NIV: A gossip betrays a confidence, but a trustworthy person keeps a secret.
NASB: One who goes about as a slanderer reveals secrets, But one who is trustworthy conceals a matter.
CSB: A gossip goes around revealing a secret, but a trustworthy person keeps a confidence.
NLT: A gossip goes around telling secrets, but those who are trustworthy can keep a confidence.
KJV: A talebearer revealeth secrets: but he that is of a faithful spirit concealeth the matter.
Scripture forcefully condemns gossip. A person who has been told a secret in confidence, but breaks that confidence by sharing the secret with others, is a gossip. So is the person who passes along information which is not theirs to share, or which they have no personal knowledge of. The Bible does not suggest there is never a time to share information—pastors and other counselors must sometimes share "secrets" in cases of abuse. However, they are also responsible for keeping the confidence of those they counsel in most cases.
Jeremiah condemns gossip by writing: "They bend their tongue like a bow; falsehood and not truth has grown strong in the land…Let everyone beware of his neighbor, and put no trust in any brother, for every brother is a deceiver, and every neighbor goes about as a slanderer" (Jeremiah 9:3–4). Romans 1:29 includes gossips in a list of those whose minds are debased, and Paul insists in 1 Timothy 3:11 that the wife of a deacon must not be a gossip.

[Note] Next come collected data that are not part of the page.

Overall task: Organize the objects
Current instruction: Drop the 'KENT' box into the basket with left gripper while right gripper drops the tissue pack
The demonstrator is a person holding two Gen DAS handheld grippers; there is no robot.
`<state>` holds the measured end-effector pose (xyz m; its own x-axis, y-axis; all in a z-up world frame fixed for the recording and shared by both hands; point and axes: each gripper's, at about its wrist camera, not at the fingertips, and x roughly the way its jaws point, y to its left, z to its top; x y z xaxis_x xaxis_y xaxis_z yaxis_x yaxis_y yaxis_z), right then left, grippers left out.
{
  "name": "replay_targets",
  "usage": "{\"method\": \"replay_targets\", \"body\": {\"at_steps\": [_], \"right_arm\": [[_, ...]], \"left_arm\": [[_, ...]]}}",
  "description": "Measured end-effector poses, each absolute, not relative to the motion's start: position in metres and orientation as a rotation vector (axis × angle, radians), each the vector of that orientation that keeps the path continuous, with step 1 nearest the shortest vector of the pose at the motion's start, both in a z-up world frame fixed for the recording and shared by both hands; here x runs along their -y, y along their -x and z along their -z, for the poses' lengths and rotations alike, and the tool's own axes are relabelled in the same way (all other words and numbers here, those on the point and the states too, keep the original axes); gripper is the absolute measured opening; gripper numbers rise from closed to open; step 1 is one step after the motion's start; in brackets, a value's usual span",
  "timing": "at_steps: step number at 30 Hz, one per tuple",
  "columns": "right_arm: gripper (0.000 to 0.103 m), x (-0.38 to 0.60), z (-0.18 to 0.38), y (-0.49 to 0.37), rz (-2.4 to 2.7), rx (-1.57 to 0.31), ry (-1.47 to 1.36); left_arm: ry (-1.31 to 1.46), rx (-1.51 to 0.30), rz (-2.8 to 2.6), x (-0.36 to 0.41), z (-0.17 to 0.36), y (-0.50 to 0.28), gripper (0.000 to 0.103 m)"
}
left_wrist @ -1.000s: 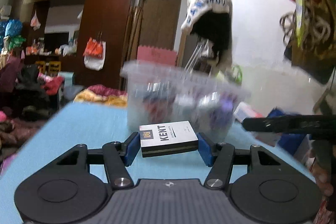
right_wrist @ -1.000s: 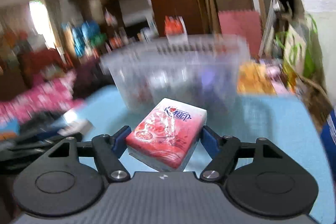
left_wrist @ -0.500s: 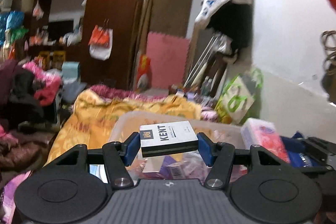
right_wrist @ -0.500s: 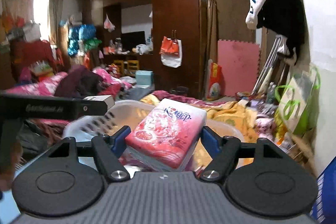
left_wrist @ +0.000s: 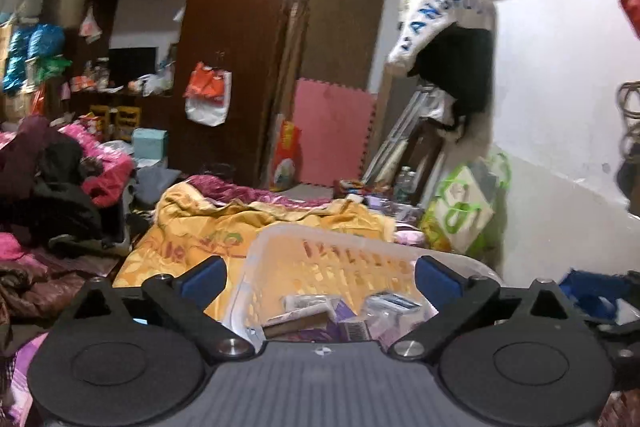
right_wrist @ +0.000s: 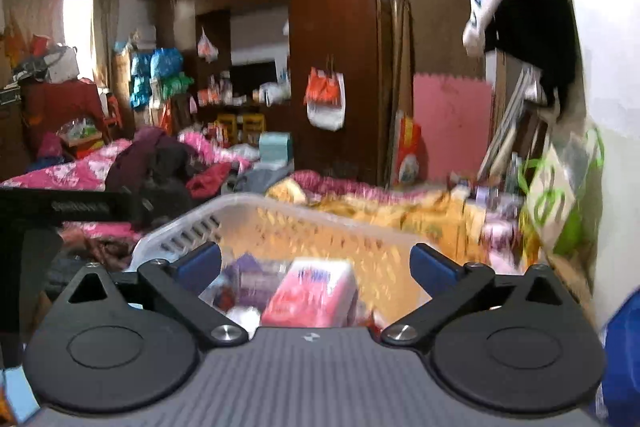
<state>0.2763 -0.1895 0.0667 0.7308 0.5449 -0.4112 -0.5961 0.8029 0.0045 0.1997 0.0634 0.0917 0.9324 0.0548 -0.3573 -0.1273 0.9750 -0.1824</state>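
A translucent white plastic basket (left_wrist: pixel 320 239) sits just below both grippers and holds several small boxes and packets. My left gripper (left_wrist: pixel 320 277) is open and empty above the basket. My right gripper (right_wrist: pixel 316 263) is open and empty above the same basket (right_wrist: pixel 240 205). A red tissue pack (right_wrist: pixel 316 291), blurred, is between the right fingers and below them, inside the basket. The KENT box is not clearly told apart among the items (left_wrist: pixel 320 315) in the basket.
The left gripper's black body (right_wrist: pixel 72 207) shows at the left of the right wrist view. A yellow blanket (left_wrist: pixel 208 223) lies behind the basket. A green bag (left_wrist: pixel 464 207) leans on the white wall at right. A dark wardrobe (left_wrist: pixel 236 39) stands behind.
Both grippers rose over the basket, then opened. The KENT box left the left gripper and the red tissue pack left the right gripper and dropped into the basket.
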Motion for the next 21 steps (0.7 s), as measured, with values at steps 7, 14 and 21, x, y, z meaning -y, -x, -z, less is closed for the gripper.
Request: {"method": "replay_targets", "body": {"at_steps": [7, 14, 21], "right_arm": [[0.103, 0.183, -0.065, -0.249, -0.403, -0.361, 0.292], [0.103, 0.195, -0.067, -0.256, -0.491, -0.387, 0.182], [0.103, 0.204, -0.057, -0.25, -0.488, -0.397, 0.176]], "left_arm": [[0.144, -0.355, -0.048, -0.07, -0.11, -0.176, 0.101], [0.124, -0.361, -0.02, -0.068, -0.105, -0.176, 0.101], [0.108, -0.414, -0.004, -0.058, -0.096, -0.174, 0.101]]}}
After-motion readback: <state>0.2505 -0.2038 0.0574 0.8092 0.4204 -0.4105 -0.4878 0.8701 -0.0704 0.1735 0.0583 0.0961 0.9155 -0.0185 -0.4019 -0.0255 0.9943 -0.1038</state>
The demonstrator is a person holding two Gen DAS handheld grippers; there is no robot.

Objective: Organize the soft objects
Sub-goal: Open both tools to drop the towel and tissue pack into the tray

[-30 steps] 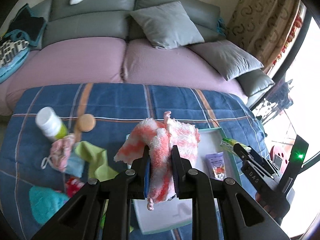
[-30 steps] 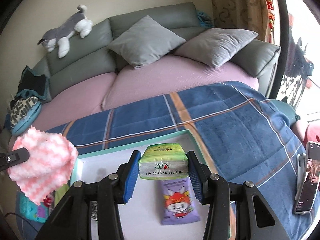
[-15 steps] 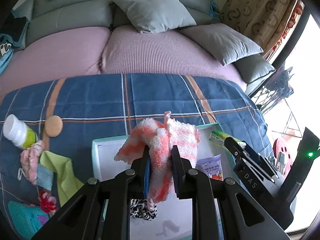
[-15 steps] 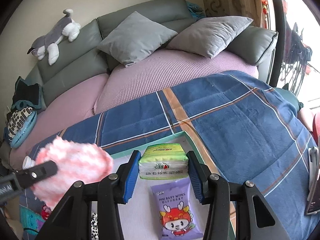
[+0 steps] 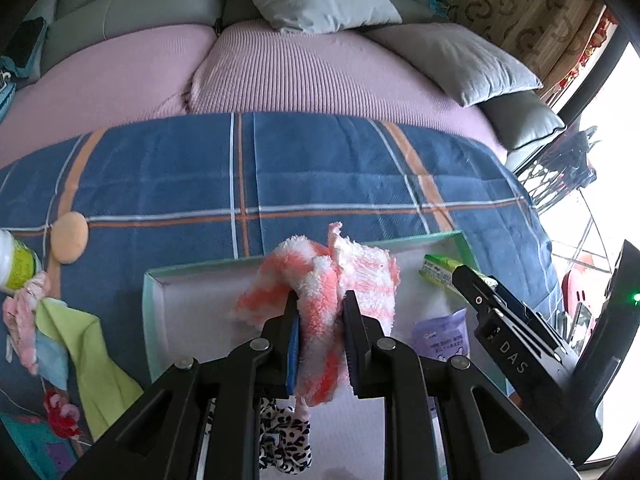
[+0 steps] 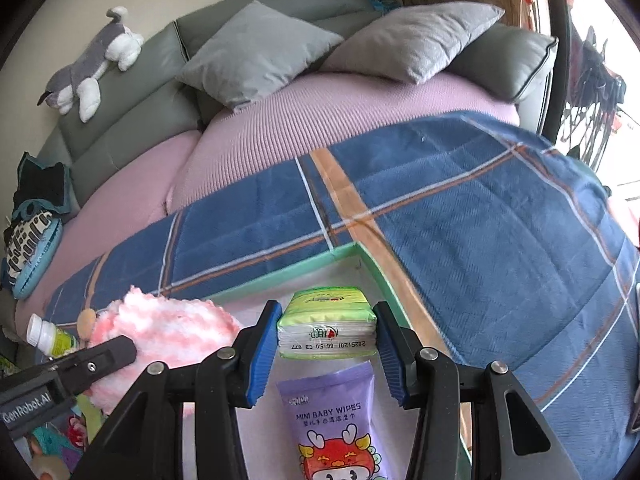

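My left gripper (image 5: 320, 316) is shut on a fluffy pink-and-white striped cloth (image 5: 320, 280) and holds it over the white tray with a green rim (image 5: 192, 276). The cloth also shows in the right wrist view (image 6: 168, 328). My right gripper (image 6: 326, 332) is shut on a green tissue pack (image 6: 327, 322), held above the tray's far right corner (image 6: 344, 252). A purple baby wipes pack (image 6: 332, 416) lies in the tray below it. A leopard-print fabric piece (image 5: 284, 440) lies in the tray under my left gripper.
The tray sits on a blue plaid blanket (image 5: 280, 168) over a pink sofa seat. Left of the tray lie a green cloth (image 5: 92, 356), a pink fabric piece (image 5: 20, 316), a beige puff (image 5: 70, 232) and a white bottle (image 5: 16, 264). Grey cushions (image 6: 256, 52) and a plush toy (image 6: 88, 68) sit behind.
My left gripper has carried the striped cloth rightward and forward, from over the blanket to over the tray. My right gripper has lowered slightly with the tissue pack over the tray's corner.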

The apostle James goes so far as to say. "If anyone thinks he is religious and does not bridle his tongue but deceives his heart, this person's religion is worthless" (James 1:26).
Unlike a gossip who fails to keep a secret is the person who "keeps a thing covered" (Proverbs 11:13). He is described in verse 11 as "trustworthy in spirit." The best response to hearing scandalous, embarrassing, or personal information about others is to keep it to ourselves.

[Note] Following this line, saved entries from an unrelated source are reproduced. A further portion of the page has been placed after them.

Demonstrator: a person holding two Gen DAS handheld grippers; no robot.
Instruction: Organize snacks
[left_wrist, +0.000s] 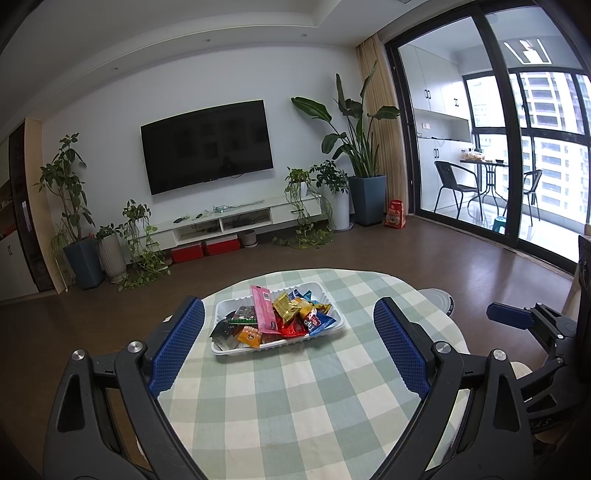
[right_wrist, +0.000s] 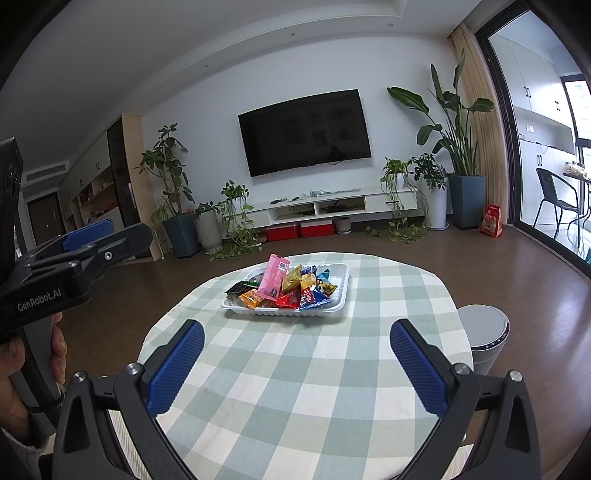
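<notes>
**Snack tray ahead of both tools, neither holding anything**

The white tray of snacks sits on the round desk covered in a green-and-cream checked cloth, toward the far half of the top. In the left wrist view it lies ahead of the left tool, framed between the two blue-padded fingers but farther along the desk, apart from both. The left tool's jaws stand wide with nothing between them.

From the right wrist view the tray lies farther off, ahead of the right tool and a little left of its midline, well apart from the pads. This tool is likewise spread wide and holds nothing.

The snacks are piled loosely: a pink packet leans across the heap, a gold wrapper is beside it, with red, orange, blue and dark packets below and around. The print on most wrappers is too small to read, and the lower packets are partly covered by those above.

The right tool shows at the right edge of the left view, mostly cut off. In the right view, the left tool appears side-on at the left edge, with part of the hand gripping its handle.

A grey bin stands on the floor just beside the desk, partly hidden by its edge.
</notes>
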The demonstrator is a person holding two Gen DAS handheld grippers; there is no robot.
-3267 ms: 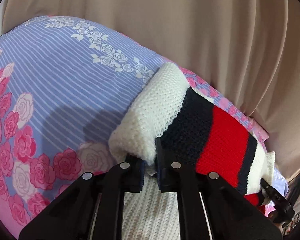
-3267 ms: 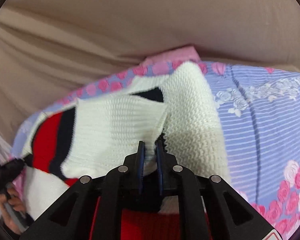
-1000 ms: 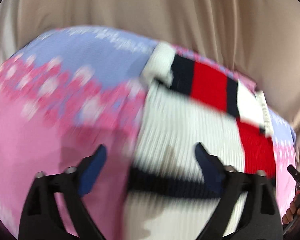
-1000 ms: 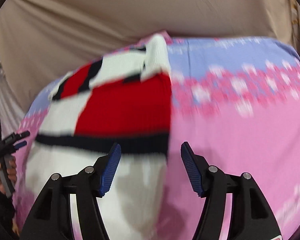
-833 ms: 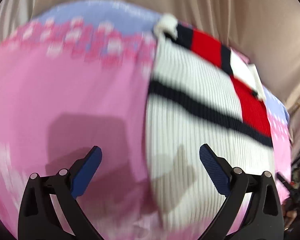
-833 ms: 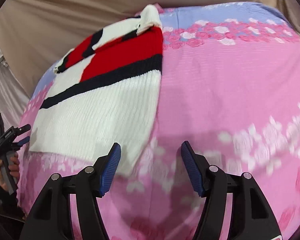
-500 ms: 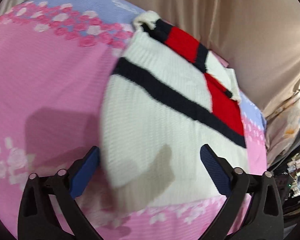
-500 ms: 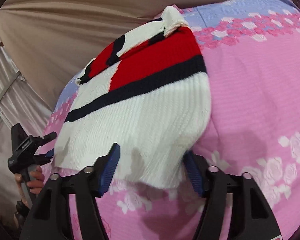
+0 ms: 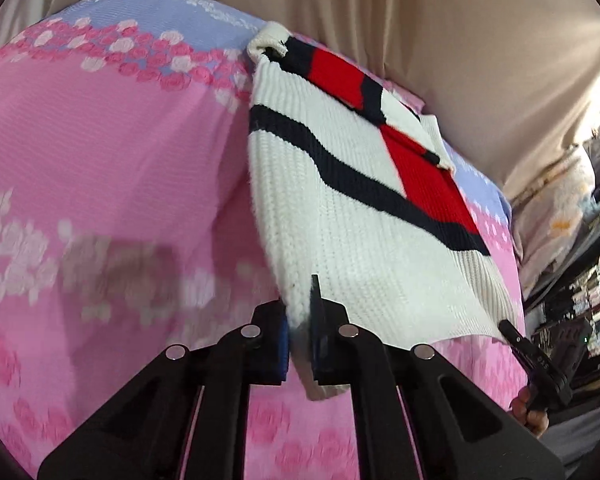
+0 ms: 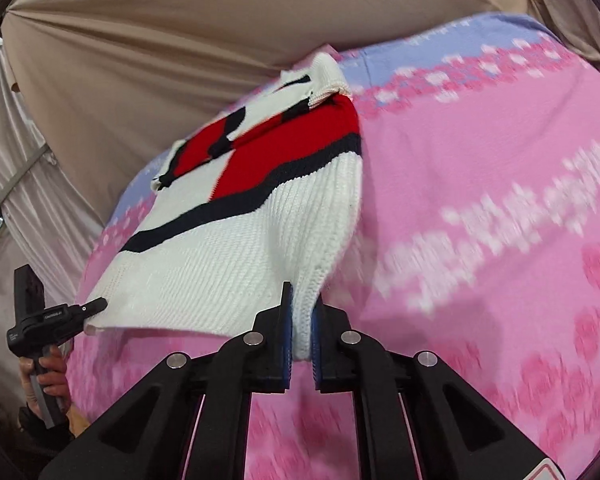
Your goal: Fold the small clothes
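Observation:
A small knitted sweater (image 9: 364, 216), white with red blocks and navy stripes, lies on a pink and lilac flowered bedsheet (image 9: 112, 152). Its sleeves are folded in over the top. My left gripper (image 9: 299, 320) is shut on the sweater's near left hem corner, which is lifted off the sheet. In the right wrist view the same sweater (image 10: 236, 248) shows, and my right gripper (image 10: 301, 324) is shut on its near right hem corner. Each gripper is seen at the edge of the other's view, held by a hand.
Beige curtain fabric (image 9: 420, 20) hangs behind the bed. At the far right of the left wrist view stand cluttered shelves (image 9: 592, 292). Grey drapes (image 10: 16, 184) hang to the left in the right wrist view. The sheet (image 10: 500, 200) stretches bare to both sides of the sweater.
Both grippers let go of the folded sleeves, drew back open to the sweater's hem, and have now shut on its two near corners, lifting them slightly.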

Proverbs 11:9–15 continues Solomon's wise sayings, mainly addressing the speech of the righteous and the speech of the wicked. The righteous person speaks wisely and causes others to rejoice and be blessed. In contrast, the wicked person speaks foolishly and causes trouble.
Many of the proverbs in this section deal with contrasts between those who are righteous and those who are wicked. Righteous people follow God's will, bring honor and blessing on themselves, and have hope. Evil people disobey God, bring trouble on others, are hated, and their lives lead to disaster.
This continues a long passage filled with Solomon's general, common-sense observations. As in chapter 10, Solomon presents a variety of contrasts. We see distinctions such as those between integrity and dishonesty, trust in wealth and trust in the Lord, wise and foolish talk, true riches and false riches, the blessing of the righteous and the harm caused by the wicked, and the respective rewards of the godly and those who are evil.
Proverbs is best understood in context with the books of Ecclesiastes and Job. In Proverbs, “wisdom” is given in short, simple, general terms. Ecclesiastes represents wisdom based on observation and experience. This often shows how the general principles of the book of Proverbs don’t apply in absolutely every circumstance. Job represents wisdom based on the experience of suffering and injustice. All three come to the conclusion that God does indeed know best, and the most sensible course of action is to follow His will.